* _Assigned task_
Report each line of the records where "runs" occurs.

* _Records_
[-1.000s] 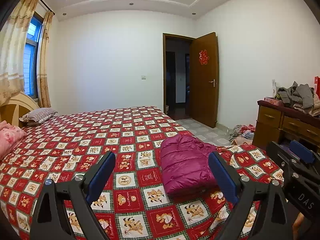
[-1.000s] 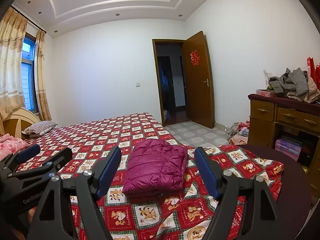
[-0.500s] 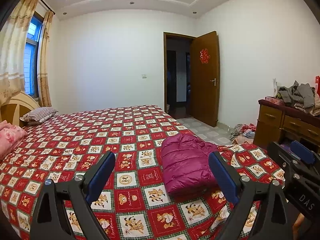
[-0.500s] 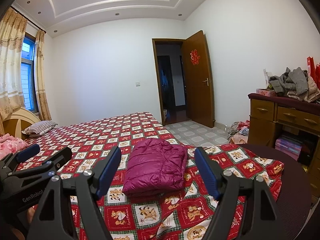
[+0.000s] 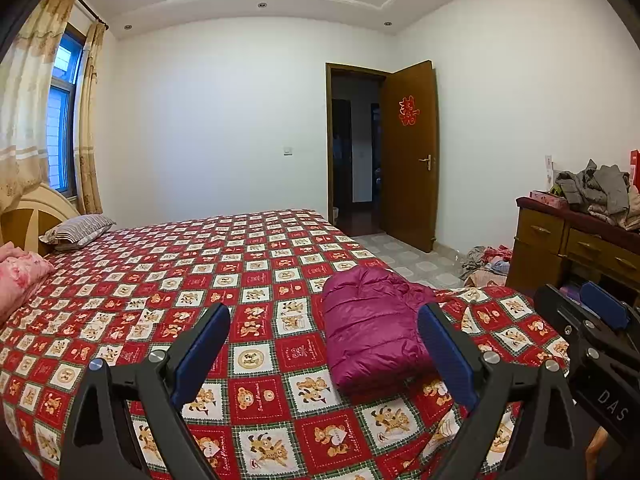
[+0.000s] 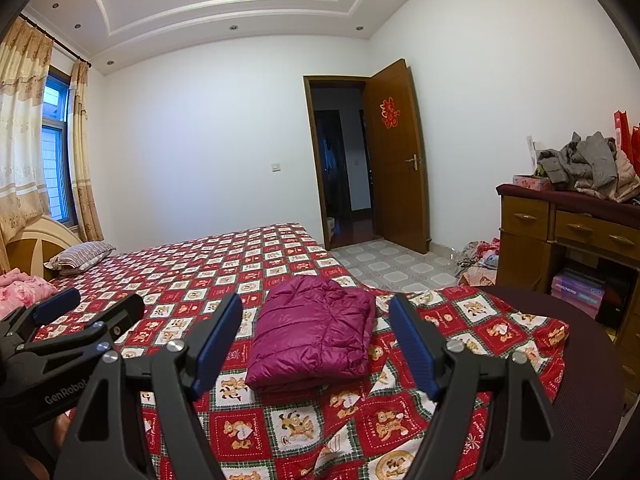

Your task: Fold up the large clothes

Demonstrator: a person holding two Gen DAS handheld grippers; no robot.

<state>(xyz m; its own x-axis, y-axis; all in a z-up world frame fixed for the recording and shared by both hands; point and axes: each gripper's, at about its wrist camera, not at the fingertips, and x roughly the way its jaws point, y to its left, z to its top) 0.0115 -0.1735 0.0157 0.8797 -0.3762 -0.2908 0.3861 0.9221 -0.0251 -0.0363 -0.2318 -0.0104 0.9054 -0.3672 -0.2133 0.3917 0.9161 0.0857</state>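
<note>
Nothing moved: both grippers hover, left gripper (image 5: pixel 322 344) and right gripper (image 6: pixel 316 340) spread wide, empty. Jacket (image 6: pixel 312 336) lies folded at bed (image 5: pixel 200 280) edge. Puffy, light, slick; grab hem corners.

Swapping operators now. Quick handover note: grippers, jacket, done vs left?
Left gripper: jaws open, holding nothing, above the bed.
Right gripper: jaws open, holding nothing, beside the left one.
Purple puffer jacket: lies folded in a compact bundle on the red bear-print bedspread, near the foot corner, touched by neither gripper.
Done: this jacket looks fully folded.
Left: possibly the unfolded grey clothes piled on the wooden dresser, and more on the floor by it.
</note>
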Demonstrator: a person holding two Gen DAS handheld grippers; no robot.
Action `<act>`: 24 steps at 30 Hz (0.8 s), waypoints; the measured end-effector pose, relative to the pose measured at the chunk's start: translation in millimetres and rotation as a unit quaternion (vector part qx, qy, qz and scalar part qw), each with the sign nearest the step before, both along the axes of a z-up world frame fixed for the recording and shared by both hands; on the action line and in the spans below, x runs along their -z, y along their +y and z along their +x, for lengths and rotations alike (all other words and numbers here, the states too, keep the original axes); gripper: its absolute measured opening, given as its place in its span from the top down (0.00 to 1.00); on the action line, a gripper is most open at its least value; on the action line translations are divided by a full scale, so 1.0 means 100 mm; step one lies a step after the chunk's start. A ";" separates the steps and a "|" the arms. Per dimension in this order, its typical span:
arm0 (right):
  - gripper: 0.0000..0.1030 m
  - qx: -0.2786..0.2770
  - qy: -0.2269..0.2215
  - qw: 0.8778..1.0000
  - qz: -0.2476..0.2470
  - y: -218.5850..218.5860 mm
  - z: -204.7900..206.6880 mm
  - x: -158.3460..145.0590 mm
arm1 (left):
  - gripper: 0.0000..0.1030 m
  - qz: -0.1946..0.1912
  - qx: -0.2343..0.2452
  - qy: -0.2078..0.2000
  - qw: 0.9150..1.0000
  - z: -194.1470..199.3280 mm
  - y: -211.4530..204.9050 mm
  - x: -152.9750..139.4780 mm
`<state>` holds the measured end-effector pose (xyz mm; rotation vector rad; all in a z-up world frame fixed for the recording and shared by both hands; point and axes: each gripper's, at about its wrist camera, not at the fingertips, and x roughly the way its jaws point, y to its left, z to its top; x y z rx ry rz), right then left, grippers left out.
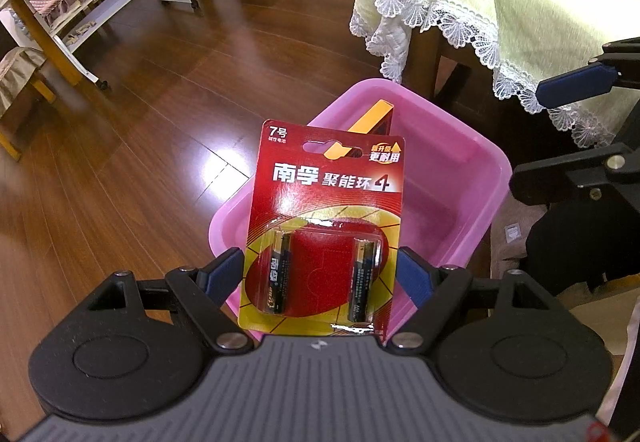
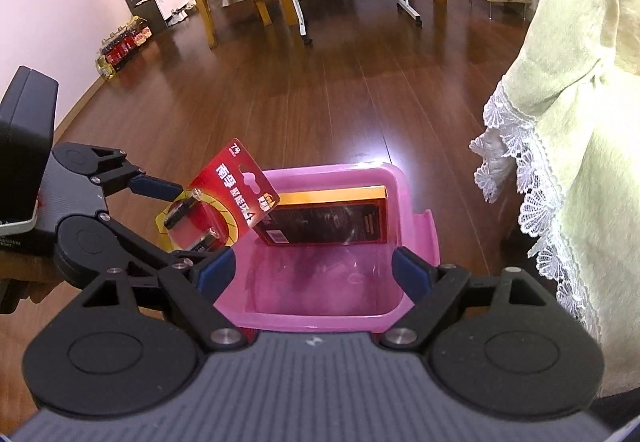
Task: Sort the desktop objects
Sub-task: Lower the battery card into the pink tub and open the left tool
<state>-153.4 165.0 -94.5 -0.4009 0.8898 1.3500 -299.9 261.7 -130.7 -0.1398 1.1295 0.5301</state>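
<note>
The left gripper pinches the battery pack by its lower side edges, over the pink bin. It's probably light, stiff card, maybe slippery. The right gripper is wide open, empty.

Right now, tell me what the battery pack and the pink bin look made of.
Battery pack: glossy printed card under a clear plastic blister, going by the glare and raised bubble over two cells. Pink bin: translucent, smooth moulded plastic; the floor shows faintly through its walls.
</note>
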 end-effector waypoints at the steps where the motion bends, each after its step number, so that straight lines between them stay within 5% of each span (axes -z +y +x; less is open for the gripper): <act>1: 0.19 0.000 0.000 1.000 0.000 0.00 0.00 0.00 | 0.20 0.000 0.000 0.001 1.000 0.00 0.00 0.01; 15: 0.19 0.019 0.007 1.000 -0.005 0.01 0.08 0.04 | 0.20 0.000 0.068 0.025 0.997 0.12 0.12 0.18; 24: 0.19 0.006 0.006 1.000 -0.015 0.08 0.04 0.11 | 0.20 -0.009 0.195 0.070 0.978 0.33 0.12 0.40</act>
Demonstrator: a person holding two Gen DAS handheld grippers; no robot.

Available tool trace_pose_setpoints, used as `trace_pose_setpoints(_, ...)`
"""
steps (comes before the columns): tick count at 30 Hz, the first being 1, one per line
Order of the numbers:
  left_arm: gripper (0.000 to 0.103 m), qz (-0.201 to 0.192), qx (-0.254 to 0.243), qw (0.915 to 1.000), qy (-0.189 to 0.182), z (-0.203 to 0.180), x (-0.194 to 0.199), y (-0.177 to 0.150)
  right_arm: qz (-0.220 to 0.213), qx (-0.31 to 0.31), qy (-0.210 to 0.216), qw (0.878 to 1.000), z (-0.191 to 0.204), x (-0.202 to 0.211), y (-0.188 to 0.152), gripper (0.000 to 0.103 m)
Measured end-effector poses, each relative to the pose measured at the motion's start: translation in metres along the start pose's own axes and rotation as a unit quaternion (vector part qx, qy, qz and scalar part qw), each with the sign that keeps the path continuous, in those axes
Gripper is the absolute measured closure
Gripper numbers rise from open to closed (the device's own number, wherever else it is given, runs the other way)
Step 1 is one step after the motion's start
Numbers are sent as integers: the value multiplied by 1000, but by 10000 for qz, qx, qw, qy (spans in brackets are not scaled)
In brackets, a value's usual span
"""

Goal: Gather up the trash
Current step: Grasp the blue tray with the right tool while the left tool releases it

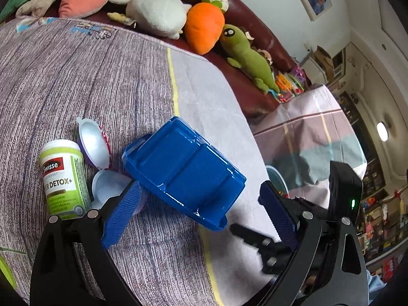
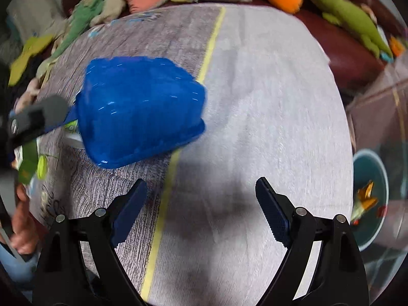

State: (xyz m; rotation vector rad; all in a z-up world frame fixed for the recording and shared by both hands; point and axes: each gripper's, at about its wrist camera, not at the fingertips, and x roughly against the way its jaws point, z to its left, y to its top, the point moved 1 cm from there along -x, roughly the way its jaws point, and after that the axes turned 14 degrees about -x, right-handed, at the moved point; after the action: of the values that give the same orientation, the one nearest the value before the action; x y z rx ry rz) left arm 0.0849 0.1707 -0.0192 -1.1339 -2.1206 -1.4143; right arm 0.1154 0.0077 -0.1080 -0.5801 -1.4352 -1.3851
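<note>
While spread wide over the grey cloth-covered table (image 1: pixel 107 81), left gripper (image 1: pixel 201 211) pinching nothing, blue pads on either side of an overturned blue plastic tray (image 1: pixel 183 170). Tray lying bottom-up across the yellow stripe (image 1: pixel 174 89) in the cloth, its near rim between the two fingers but apart from the right pad; left pad tip close against its lower left corner, contact not clear. Just left of the tray, a green-and-white Swisse bottle (image 1: pixel 63 176) upright, with two small empty cups (image 1: pixel 93 140) touching or nearly touching it and each other, one partly hidden behind the left finger. Beyond the table, a dark red sofa (image 1: pixel 255 20) carrying plush toys: an orange carrot (image 1: pixel 204 28), a green dinosaur (image 1: pixel 250 56), a white plush (image 1: pixel 158 11). Part of a teal bin (image 1: pixel 278 178) peeking past the table's right edge.

From the right wrist, blurred by motion: right gripper (image 2: pixel 201 209) likewise spread apart and holding nothing, hovering above bare pale cloth near the stripe. Same blue tray (image 2: pixel 142 109) ahead and to the left, well apart from these fingers, with the other gripper's blue pad (image 2: pixel 65 118) at its left side. Teal bin (image 2: pixel 369 199) at the far right below the table edge, with orange scraps (image 2: pixel 364 199) inside.
</note>
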Motion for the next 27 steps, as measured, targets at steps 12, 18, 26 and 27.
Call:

* _Task output_
Action `<act>`: 24 steps at 30 Hz (0.8 s), waypoints; the measured end-effector pose, relative to the pose measured at the chunk's start: translation in millimetres and rotation as a unit quaternion (vector part qx, qy, qz and scalar part qw), each with the sign nearest the step before, both along the axes of a z-up world frame fixed for the recording and shared by both hands; on the action line and in the spans below, x runs along their -z, y along their +y and z along their +x, for lengths and rotations alike (all other words and numbers here, the states too, keep the original axes); gripper: its absolute measured opening, given as its place in its span from the top down (0.00 to 1.00); on the action line, a gripper is most open at its least value; on the action line translations are divided by a full scale, so 1.0 means 100 mm; step one lies a step after the chunk's start. A ";" separates the steps and a "|" the arms. Per dimension in this order, its typical span:
Gripper numbers rise from open to closed (the device's own number, wherever else it is given, runs the other way)

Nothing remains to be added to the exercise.